The instrument is optimized to provide accurate and precise analysis of trace elements in sulfides, silicates, and oxides as well as sulfur isotope analysis (δ34S) in pyrite, pyrrhotite, chalcopyrite and arsenopyrite.
LA-ICP-MS can be used for the analysis of a very broad range of materials including non-geologic materials from material, engineering and life sciences.
Agilent 8900 Triple Quadrupole
Rates
Applications
During prograde metamorphism, sulfur is released through the pyrite to pyrrhotite desulfidation reaction. This process is believed to supply sulfur and metals to metamorphic fluids, potentially contributing to the formation of orogenic gold deposits.

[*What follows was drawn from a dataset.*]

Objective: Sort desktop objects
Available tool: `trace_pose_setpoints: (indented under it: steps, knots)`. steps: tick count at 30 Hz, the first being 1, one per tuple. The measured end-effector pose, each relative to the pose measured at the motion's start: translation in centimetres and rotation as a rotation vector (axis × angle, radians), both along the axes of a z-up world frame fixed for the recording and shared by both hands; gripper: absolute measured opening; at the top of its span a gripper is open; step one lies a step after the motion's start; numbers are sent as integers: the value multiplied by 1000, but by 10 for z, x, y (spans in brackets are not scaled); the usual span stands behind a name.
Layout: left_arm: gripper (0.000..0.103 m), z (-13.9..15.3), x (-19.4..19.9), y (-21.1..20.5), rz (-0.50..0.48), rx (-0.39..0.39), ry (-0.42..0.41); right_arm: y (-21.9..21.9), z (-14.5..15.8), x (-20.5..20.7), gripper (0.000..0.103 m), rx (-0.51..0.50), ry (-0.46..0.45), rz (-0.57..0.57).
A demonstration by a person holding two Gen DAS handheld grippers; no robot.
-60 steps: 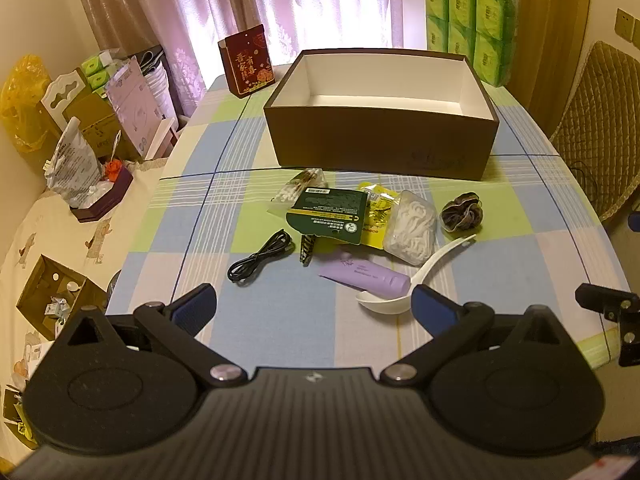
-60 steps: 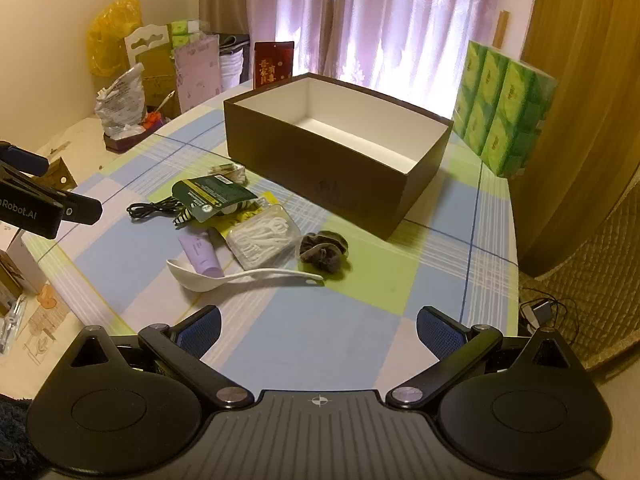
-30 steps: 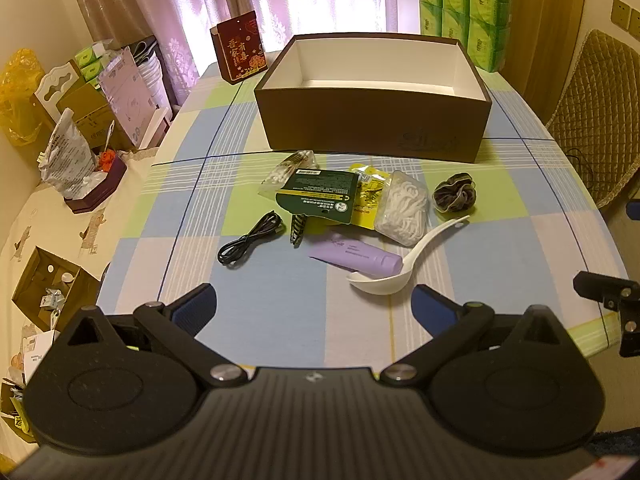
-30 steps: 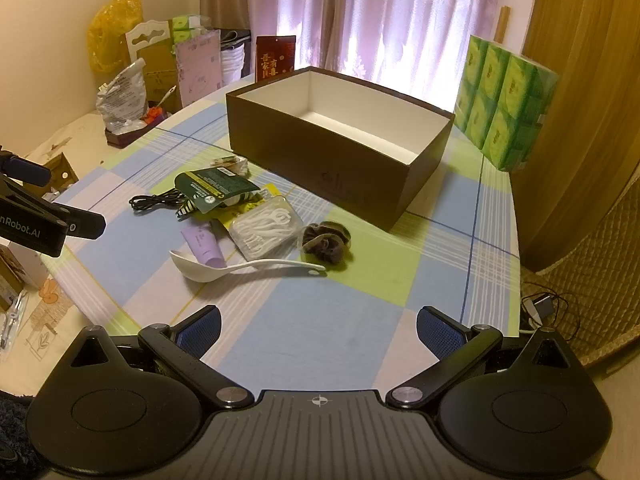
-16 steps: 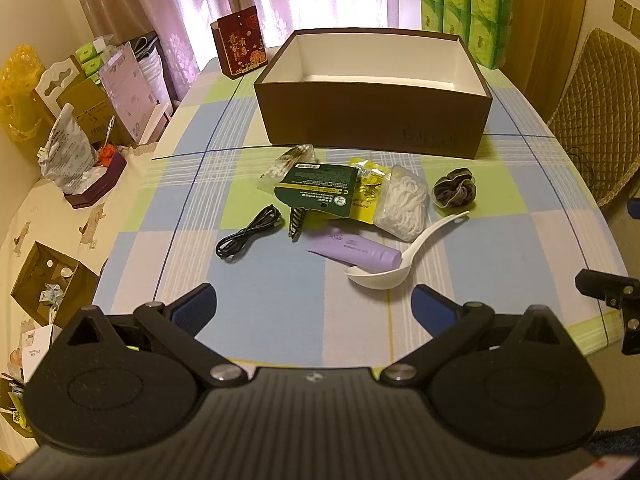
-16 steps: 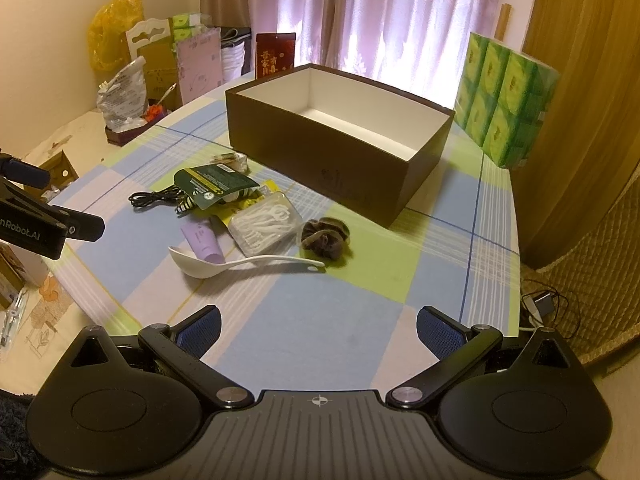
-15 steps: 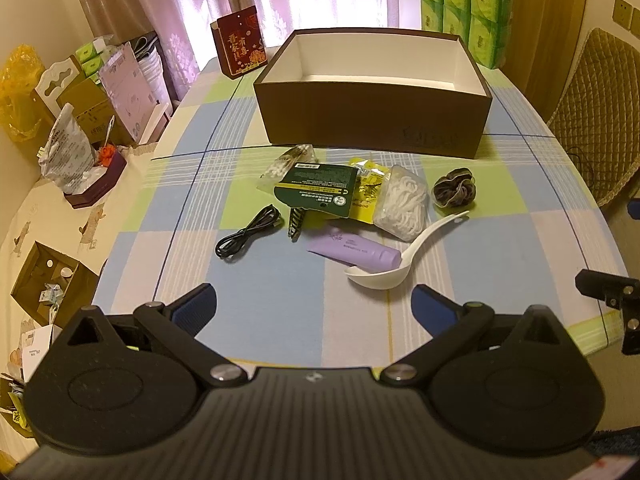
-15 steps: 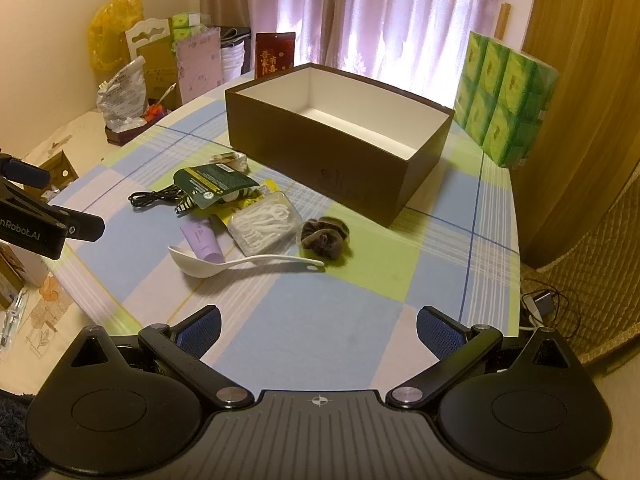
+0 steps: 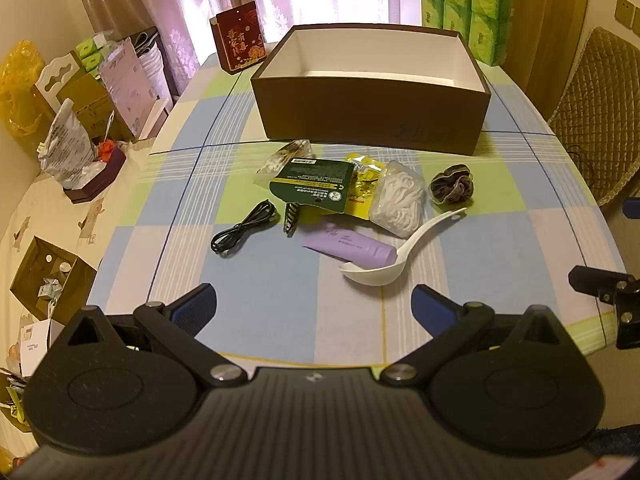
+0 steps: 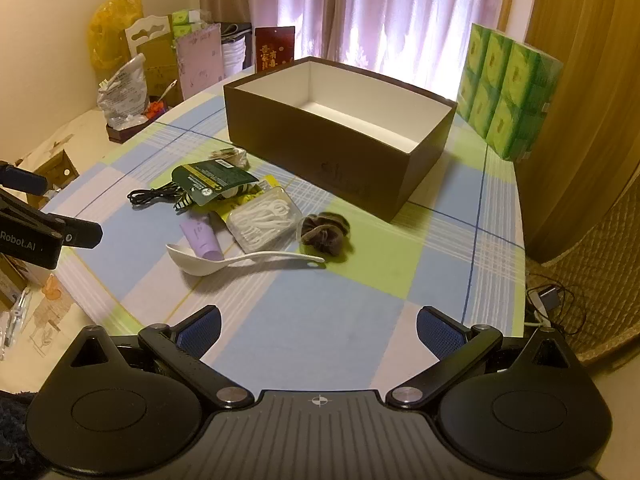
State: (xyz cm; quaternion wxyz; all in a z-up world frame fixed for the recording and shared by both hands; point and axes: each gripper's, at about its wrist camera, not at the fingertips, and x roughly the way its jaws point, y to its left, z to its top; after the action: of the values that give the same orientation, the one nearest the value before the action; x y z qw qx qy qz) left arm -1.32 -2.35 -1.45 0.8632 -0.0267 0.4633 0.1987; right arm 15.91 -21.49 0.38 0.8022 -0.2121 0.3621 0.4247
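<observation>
An open brown box (image 9: 372, 118) (image 10: 320, 152) with a white, empty inside stands at the back of the checked table. In front of it lie a black cable (image 9: 244, 227), a dark green packet (image 9: 316, 186), a yellow packet (image 9: 364, 182), a clear pack of white floss picks (image 9: 400, 198), a brown scrunchie (image 9: 452, 188) (image 10: 325, 233), a purple tube (image 9: 350, 245) and a white spoon (image 9: 396, 252) (image 10: 240, 258). My left gripper (image 9: 314, 306) is open and empty at the table's near edge. My right gripper (image 10: 318, 326) is open and empty, right of the pile.
Green tissue packs (image 10: 508, 100) stand at the back right and a red gift box (image 9: 239, 41) at the back left. Bags and cartons (image 9: 76, 120) crowd the left side off the table. A wicker chair (image 9: 600, 120) is to the right.
Both grippers have drawn back slightly from the table, so the objects look a little farther away. Nothing on the table has moved.
</observation>
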Motion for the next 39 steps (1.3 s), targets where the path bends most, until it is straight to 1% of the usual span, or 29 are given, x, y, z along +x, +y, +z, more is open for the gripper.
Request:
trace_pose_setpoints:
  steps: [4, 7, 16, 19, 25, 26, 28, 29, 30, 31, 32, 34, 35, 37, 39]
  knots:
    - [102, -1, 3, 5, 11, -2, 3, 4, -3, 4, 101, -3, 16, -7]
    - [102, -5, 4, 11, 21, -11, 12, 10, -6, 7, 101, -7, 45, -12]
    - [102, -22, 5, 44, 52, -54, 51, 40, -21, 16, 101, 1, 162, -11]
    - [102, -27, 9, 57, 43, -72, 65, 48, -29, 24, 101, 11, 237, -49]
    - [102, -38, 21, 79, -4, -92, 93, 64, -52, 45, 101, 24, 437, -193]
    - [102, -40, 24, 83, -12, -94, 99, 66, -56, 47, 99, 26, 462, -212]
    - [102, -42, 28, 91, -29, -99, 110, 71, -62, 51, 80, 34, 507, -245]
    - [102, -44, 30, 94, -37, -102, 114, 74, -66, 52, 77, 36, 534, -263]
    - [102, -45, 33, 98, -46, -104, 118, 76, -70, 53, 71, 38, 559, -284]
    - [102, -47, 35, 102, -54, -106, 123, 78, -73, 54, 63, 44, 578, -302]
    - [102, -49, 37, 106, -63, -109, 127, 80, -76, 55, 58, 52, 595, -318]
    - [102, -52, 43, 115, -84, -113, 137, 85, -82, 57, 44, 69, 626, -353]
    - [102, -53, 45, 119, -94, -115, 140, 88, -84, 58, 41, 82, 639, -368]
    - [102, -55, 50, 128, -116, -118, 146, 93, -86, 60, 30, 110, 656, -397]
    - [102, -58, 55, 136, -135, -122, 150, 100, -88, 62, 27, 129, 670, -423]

A deeper understanding of this reaction can therefore help unravel the mobility of sulfur, gold and other metals in metamorphic fluids.
In this publication The chemical and isotopic characterization of the pyrite to pyrrhotite desulfidation reaction across the metamorphic gradient of a metasedimentary basin (Coldebella et al., Geochim. Cosmochim. Acta, 2025, 392, 119) the researchers used the LA-ICP-MS for the in-situ study of multiple sulfur isotopes and trace elements.
Advances in microanalysis techniques used in geology are enabling better chemical characterization of minerals, a better understanding of ore formation processes, and the identification and targeting of different mineral deposit types.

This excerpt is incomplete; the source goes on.